2. In the method of claim 1 said predetermined time period is determined by the temporal length of a search window.
3. In the method of claim 1 said predetermined frequency range is determined by an upper and a lower frequency for a search window.
4. In the method of claim 1 said predetermined threshold is determined by setting a number of narrow bandwidth detections within a search window.

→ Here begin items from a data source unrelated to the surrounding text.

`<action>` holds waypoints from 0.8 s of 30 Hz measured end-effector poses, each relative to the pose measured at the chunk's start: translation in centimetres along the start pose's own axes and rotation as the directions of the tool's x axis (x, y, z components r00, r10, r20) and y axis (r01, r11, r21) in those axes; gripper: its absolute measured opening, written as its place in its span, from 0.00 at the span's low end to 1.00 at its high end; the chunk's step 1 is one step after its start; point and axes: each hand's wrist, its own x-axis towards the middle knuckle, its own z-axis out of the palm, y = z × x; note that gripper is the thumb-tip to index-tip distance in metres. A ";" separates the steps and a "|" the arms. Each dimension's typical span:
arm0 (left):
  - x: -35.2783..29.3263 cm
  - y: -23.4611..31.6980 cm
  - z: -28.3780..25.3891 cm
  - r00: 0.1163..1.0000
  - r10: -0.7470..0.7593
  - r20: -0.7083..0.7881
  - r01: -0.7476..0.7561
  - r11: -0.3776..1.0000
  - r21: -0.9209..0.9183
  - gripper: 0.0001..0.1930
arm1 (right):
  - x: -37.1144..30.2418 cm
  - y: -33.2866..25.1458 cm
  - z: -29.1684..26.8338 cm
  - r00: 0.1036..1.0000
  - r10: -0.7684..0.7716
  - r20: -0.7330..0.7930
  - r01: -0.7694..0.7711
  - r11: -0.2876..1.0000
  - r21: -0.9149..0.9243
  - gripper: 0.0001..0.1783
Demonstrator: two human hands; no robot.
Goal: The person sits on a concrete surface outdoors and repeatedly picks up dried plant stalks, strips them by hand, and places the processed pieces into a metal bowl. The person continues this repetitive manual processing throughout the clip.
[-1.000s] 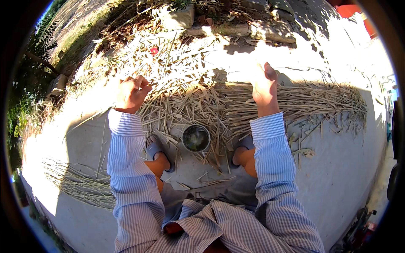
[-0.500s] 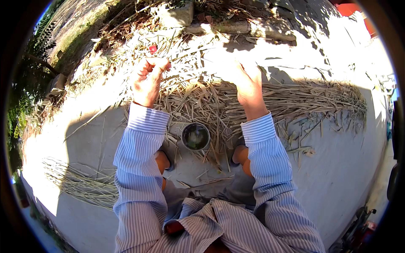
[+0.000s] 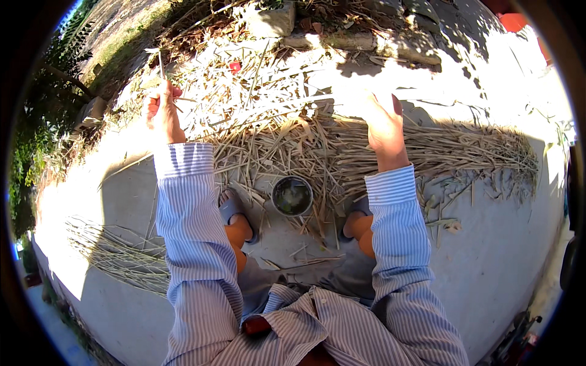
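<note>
My left hand [image 3: 163, 113] is raised at the left, its fingers closed round a thin pale stick-like piece [image 3: 160, 64] that stands up from the fist. Whether this is a stalk or a tool I cannot make out. Out in the sunlight, my right hand [image 3: 386, 125] is closed round a long pale stalk [image 3: 421, 94], which runs out to the right; glare washes out its fingers. Dry cut stalks [image 3: 268, 143] lie scattered beneath and between both hands. Close to my feet stands a round pot [image 3: 292, 196] with dark liquid and greenish pieces inside.
A thick bundle of dry stalks [image 3: 445, 146] lies at the right, a thinner greenish bundle [image 3: 119, 253] at the left. A small red object [image 3: 235, 66] sits among the scraps. Farther off are a log [image 3: 390, 47] and a stone block [image 3: 271, 21]. My sandalled foot [image 3: 235, 210] is beside the pot.
My left hand has moved left and away from my right hand, and the pale piece now shows upright above it. My right hand stays closed, slightly farther right and lower in view.
</note>
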 end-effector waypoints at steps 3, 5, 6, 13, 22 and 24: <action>-3.6 -2.3 3.0 0.933 0.227 0.281 -0.296 0.926 0.233 0.10 | 0.1 1.1 -1.1 0.999 0.039 -0.028 -0.040 0.999 -0.020 0.15; -5.2 -0.7 5.1 0.713 0.208 0.670 -0.665 0.503 0.552 0.16 | -0.1 -0.1 -0.6 0.995 0.064 -0.074 -0.066 0.998 -0.017 0.15; -5.6 -0.8 5.4 0.699 0.027 0.715 -0.552 0.655 0.515 0.18 | -0.2 -0.6 0.2 0.992 0.077 -0.100 -0.078 0.997 -0.005 0.15; -6.6 -2.0 5.4 0.654 -0.284 0.701 -0.048 0.909 0.413 0.11 | 0.4 0.2 -0.2 0.983 0.095 -0.155 -0.101 0.994 -0.031 0.14; -3.9 -2.6 3.2 0.943 0.115 0.312 -0.259 0.843 0.471 0.17 | 0.6 1.0 -1.4 0.988 0.092 -0.124 -0.093 0.996 -0.002 0.13; -3.9 -2.7 2.8 0.766 0.311 0.563 -0.640 0.456 0.619 0.25 | 0.6 1.3 -1.0 0.983 0.049 -0.177 -0.045 0.999 0.024 0.13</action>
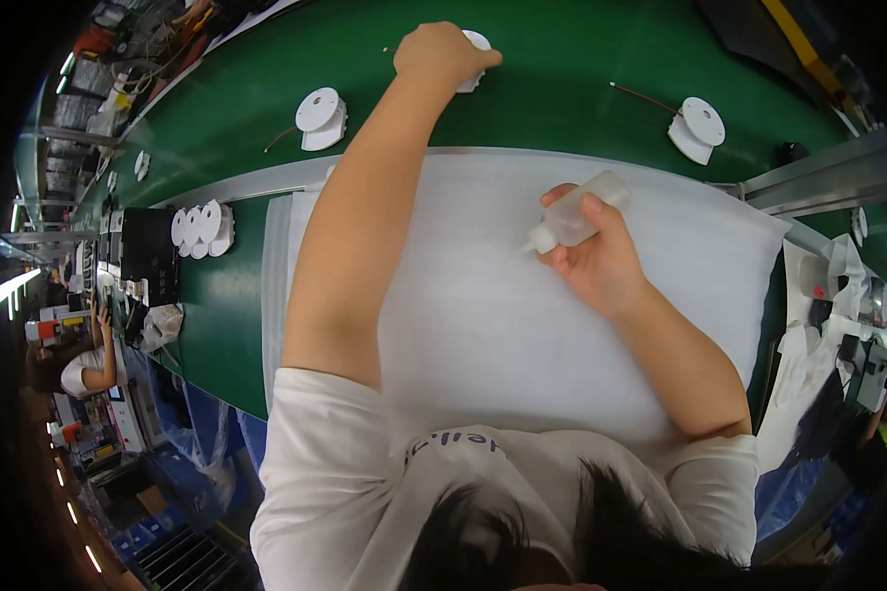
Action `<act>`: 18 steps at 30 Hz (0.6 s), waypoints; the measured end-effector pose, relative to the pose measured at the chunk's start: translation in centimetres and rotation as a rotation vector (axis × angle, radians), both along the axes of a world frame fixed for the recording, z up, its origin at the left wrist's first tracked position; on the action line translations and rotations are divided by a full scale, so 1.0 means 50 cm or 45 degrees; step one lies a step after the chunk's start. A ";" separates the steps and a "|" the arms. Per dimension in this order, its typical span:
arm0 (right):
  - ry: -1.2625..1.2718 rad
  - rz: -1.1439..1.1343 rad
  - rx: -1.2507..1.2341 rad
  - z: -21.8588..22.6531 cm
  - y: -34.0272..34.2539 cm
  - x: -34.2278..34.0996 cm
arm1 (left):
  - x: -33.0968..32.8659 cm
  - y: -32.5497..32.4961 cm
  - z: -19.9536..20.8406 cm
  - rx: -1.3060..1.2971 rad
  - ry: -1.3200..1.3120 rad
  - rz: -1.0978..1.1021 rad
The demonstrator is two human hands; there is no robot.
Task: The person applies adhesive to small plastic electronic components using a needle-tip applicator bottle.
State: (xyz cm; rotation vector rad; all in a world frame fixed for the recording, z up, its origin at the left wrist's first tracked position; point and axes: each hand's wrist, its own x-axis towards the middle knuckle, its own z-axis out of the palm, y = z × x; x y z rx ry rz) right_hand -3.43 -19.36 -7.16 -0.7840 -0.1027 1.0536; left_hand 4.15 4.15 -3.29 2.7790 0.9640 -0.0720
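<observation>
Green work surface [581, 98] runs across the far side, with a metal strip [256, 185] along its near edge. On my side, a white sheet [522, 345] covers most of the bench before me, presumably to keep the working spot clean and soft.

Left hand [438, 57]: arm stretched well forward past the strip, hand at a round white piece [478, 41] on the green surface. Contact looks certain; the hand hides much of the piece and several fingers are out of sight, so I cannot tell whether I have it gripped or am only resting on it.

Right hand [601, 258]: fingers wrapped around a cloudy squeeze bottle [593, 205], held above the sheet. Bottle is tilted, nozzle [529, 244] low and toward my left; I judge this hold keeps the tip ready and the sides free to press.

Other pieces: one wired white piece [320, 116] to the left of my reaching hand, another [699, 126] well to the right. Each sits apart from its neighbours, probably so that one can be picked up without snagging wires. At left, a cluster of white discs [204, 229] stands close together near a black box [143, 244], likely grouped to save room.
</observation>
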 end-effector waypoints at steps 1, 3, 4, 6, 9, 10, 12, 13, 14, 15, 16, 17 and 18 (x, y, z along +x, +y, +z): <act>0.002 0.004 0.001 0.000 -0.002 0.000 | -0.021 -0.012 0.005 -0.066 -0.033 -0.076; -0.032 -0.036 -0.072 0.004 -0.006 0.001 | -0.081 -0.037 0.009 -0.168 -0.267 -0.188; -0.033 -0.031 -0.069 0.003 -0.007 0.002 | -0.120 -0.049 0.003 -0.206 -0.468 -0.227; 0.021 -0.056 -0.035 0.003 0.000 0.001 | -0.200 -0.059 0.002 -0.575 -0.682 -0.170; -0.082 -0.101 0.085 0.004 -0.008 -0.004 | -0.291 -0.085 -0.009 -1.318 -1.157 -0.267; -0.082 -0.098 0.083 0.006 -0.013 -0.002 | -0.316 -0.093 -0.018 -1.318 -1.159 -0.263; -0.224 0.118 0.608 0.015 -0.025 0.006 | -0.355 -0.105 -0.045 -1.072 -1.404 -0.408; -0.213 0.134 0.602 0.029 -0.031 0.003 | -0.366 -0.113 -0.061 -0.840 -1.504 -0.502; -0.395 0.086 0.540 0.052 -0.039 -0.003 | -0.373 -0.111 -0.067 -0.839 -1.504 -0.481; -0.584 0.029 0.472 0.074 -0.050 -0.009 | -0.368 -0.110 -0.061 -0.489 -1.545 -0.731; -0.579 0.036 0.466 0.085 -0.055 -0.020 | -0.364 -0.109 -0.057 -0.123 -1.556 -0.969; -0.842 -0.175 0.412 0.095 -0.058 -0.034 | -0.365 -0.108 -0.055 -0.127 -1.553 -0.960; -1.107 -0.396 0.344 0.103 -0.062 -0.042 | -0.366 -0.106 -0.055 -0.184 -1.544 -1.108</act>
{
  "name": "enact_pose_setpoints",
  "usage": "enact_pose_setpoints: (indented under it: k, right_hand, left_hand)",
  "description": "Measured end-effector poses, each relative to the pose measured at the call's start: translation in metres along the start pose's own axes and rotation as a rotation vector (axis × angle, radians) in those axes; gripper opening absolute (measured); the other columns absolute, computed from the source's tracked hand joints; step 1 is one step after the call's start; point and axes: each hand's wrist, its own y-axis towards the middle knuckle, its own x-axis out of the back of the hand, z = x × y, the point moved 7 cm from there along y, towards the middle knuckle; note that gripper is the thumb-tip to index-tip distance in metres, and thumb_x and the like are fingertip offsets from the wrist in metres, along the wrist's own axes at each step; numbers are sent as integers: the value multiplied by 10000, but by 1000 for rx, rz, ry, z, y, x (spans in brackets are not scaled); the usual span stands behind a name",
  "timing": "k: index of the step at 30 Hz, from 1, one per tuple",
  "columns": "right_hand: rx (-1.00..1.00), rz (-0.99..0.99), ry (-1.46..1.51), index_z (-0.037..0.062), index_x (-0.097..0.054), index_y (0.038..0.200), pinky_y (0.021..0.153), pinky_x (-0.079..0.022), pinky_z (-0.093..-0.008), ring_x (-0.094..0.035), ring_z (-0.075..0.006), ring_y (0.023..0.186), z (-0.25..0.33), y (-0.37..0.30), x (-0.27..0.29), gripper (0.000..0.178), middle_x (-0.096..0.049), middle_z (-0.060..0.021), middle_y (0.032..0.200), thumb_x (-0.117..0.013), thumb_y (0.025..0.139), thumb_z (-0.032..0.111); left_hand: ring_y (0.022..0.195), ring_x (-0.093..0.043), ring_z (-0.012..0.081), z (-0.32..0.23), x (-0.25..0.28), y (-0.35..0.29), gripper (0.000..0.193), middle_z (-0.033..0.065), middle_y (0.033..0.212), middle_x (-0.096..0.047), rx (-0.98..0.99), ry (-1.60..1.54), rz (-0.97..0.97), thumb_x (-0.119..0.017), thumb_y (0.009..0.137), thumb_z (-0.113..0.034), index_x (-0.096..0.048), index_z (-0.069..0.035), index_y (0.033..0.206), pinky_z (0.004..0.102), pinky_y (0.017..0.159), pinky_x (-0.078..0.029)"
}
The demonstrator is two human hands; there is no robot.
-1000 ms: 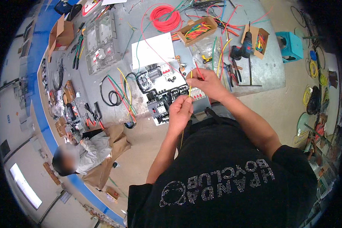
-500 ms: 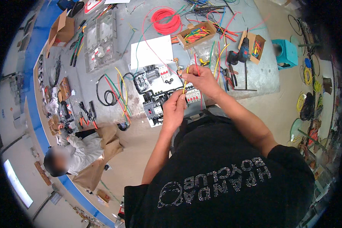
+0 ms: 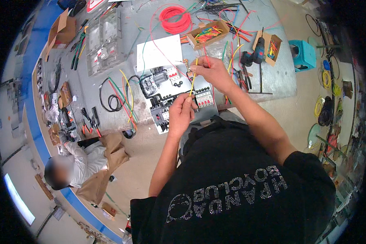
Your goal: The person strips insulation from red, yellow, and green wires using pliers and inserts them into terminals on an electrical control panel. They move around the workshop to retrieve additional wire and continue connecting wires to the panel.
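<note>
Above an electrical panel (image 3: 155, 90), both hands hold a thin yellow wire (image 3: 193, 81). My left hand (image 3: 181, 114) pinches its lower end between thumb and fingers. Higher up, my right hand (image 3: 213, 74) grips the wire near its top. A stretch of it shows between the hands. The white panel carries a row of circuit breakers (image 3: 203, 100) with red switches, contactors and black wiring; my left hand hides part of it. A red wire passes beside and behind my right hand; I cannot tell whether that hand holds it too.
A coil of red wire (image 3: 175, 19), a box of coloured wire pieces (image 3: 209, 34) and a cordless drill (image 3: 254, 55) lie on the grey table (image 3: 274, 77). White paper (image 3: 159, 53) borders the panel. Left stand clear plastic enclosures (image 3: 105, 44); a co-worker (image 3: 85, 162) sits lower left.
My hands have moved apart along the yellow wire, the right one shifting upward, so more wire shows between them. The whole view has drifted slightly.
</note>
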Motion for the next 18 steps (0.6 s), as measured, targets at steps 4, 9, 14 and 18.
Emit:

5. An article of manufacture comprising a non-transitory storage medium and a plurality of programming instructions stored therein, said programming instructions being configured to program an apparatus to implement on said apparatus one or more subsystems or services, including:
decomposition of a first signal into
wide bandwidth components;
medium bandwidth components; and
narrow bandwidth components;
subtraction of said wide bandwidth components from said first signal to form a second signal;
subtraction of said medium bandwidth components from said second signal to form a third signal;
detection of narrow bandwidth components from said third signal;
summation of said narrow bandwidth components from said third signal over a predetermined time period and predetermined frequency range; and
determination that music is present in said first signal within said predetermined time period when said summing exceeds a predetermined threshold.
6. In the article of manufacture of claim 1 said predetermined time period is determined by the temporal length of a search window.
7. In the article of manufacture of claim 1 said predetermined frequency range is determined by an upper and a lower frequency for a search window.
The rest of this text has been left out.